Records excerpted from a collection
******************************
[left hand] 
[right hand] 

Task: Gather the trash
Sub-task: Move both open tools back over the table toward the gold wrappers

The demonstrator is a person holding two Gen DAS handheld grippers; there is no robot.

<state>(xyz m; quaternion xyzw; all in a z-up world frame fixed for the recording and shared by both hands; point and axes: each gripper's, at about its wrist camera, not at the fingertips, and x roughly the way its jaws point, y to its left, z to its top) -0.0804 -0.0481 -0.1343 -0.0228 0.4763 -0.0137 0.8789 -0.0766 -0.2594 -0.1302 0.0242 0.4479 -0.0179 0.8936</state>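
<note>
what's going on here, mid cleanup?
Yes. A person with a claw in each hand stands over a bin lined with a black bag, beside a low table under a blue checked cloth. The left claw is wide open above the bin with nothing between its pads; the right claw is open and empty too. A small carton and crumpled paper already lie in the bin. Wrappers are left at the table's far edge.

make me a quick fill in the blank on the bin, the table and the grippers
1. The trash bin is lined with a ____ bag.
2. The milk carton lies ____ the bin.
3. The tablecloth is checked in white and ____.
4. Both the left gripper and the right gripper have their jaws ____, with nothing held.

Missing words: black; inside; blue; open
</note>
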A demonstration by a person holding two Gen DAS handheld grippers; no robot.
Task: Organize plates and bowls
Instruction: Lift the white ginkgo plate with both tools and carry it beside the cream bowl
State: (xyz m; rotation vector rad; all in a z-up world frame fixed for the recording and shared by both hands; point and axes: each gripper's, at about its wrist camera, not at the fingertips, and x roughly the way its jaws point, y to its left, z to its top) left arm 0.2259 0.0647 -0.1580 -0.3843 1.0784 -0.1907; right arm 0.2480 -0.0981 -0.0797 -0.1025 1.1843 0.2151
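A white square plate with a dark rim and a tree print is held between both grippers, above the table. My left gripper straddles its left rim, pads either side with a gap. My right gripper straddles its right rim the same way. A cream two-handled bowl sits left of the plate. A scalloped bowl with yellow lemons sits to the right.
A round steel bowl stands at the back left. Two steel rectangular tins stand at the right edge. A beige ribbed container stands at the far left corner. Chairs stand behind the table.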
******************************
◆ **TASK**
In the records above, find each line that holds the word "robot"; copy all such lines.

◆ **ANSWER BOX**
The demonstrator is a person holding two Gen DAS handheld grippers; there is no robot.
A demonstration by a person holding two Gen DAS handheld grippers; no robot.

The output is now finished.